> _What to work on_:
What is needed is an exact copy of the data that follows.

'''

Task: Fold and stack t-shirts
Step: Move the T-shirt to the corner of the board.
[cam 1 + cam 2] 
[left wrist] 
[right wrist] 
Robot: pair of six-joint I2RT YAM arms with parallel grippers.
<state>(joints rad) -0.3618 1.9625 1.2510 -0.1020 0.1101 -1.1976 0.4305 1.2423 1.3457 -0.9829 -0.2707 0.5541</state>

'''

> _Task answer_:
Task: Fold and stack t-shirts
Step: Move the T-shirt to the corner of the board.
[cam 1 + cam 2] 
[left wrist] 
[right wrist] 
Robot: pair of six-joint I2RT YAM arms with parallel grippers.
<state>(joints rad) -0.3618 1.9625 1.2510 -0.1020 0.1101 -1.1976 0.4305 1.2423 1.3457 -0.9829 -0.2707 0.5541</state>

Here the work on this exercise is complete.